Caíram em um amálgama de corpos, poeira e urros. O campo gravitacional falhou, a concentração foi quebrada pela dor. O primeiro lobo, agora livre, levantou-se e juntou-se à refrega.
Glartak rolou no chão, lutando para se libertar das mandíbulas. O segundo lobo mordia e rasgava, tentando atingir a garganta. O cheiro do sangue, o próprio sangue dele, enlouquecia os predadores.
A escuridão avançava pelas bordas da visão, mas não havia desespero. Um pensamento perfurava sua mente: “O campo gravitacional é amplo demais. Preciso de um ponto. Um único ponto de pressão.” Até então, usara a gravidade como martelo ou âncora, sempre espalhada. Mas e se pudesse concentrá-la, como uma agulha? Não para esmagar, mas implodir.
Seu olhar fixou-se no lobo que o mordia, apenas no olho esquerdo, pulsante e vulnerável. Concentrou toda sua vontade ali.
O que aconteceu não foi peso, foi colapso. Dentro do olho da criatura surgiu um núcleo minúsculo de pressão absoluta, comprimindo tudo ao redor como se o próprio espaço estivesse sendo sugado para dentro dele.
O resultado foi um ‘POP’ abafado, úmido — como uma fruta esmagada por dentro. O uivo morreu na garganta, e o corpo do lobo arqueou em espasmo grotesco antes de desabar. Os olhos amarelos ficaram opacos, tingidos de vermelho, e a mandíbula abriu-se involuntariamente, libertando a perna dilacerada de Glartak.
Ele ficou ali, imóvel, peito arfando, corpo coberto pelo inimigo morto. O silêncio era quase irreal, quebrado apenas pelo som do próprio coração e pelo rosnado do lobo sobrevivente, agora profundamente incerto.
O primeiro lobo fitou o corpo do companheiro. Então, seus olhos se voltaram para Glartak, que se arrastava lentamente. Os olhos dourados não demonstravam medo. O lobo farejou o ar, captando o cheiro da morte do par e o aroma metálico do sangue do goblin ferido.
Um rosnado baixo transformou-se em som quase submisso, como um gemido contido. Manteve-se de pé, abaixando a cabeça e expondo brevemente a nuca, em rendição silenciosa. O rabo, antes ereto, baixou-se entre as pernas traseiras.
Não era a pedra que impunha respeito. Era Glartak. O conquistador. O predador alfa que derrotara a sua matilha.

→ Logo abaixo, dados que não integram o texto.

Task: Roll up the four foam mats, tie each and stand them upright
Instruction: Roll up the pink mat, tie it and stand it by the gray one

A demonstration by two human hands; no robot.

Mas ele sabia: não vencera por puro poder. Vencera por um fio, por um instante de hesitação da besta. A queda do Alfa foi sua salvação. O lobo agora submisso não se curvava apenas por medo, mas por respeito e instinto de preservação.
A satisfação sentida não foi de tirano esmagando inimigo, mas de guerreiro que conquistara mais um dia de vida e ganhara um aliado formidável.
Sua voz saiu rouca, cansada, carregada do peso do ocorrido:
— Você vive — disse. — E eu também. Hoje, a sorte sorriu para nós dois. Sua vida é sua… mas sua força agora será nossa. Você caçará comigo.
O lobo manteve a cabeça baixa, gemido suave confirmando entendimento. E, ao mesmo tempo, várias notificações do sistema ecoaram em sua mente.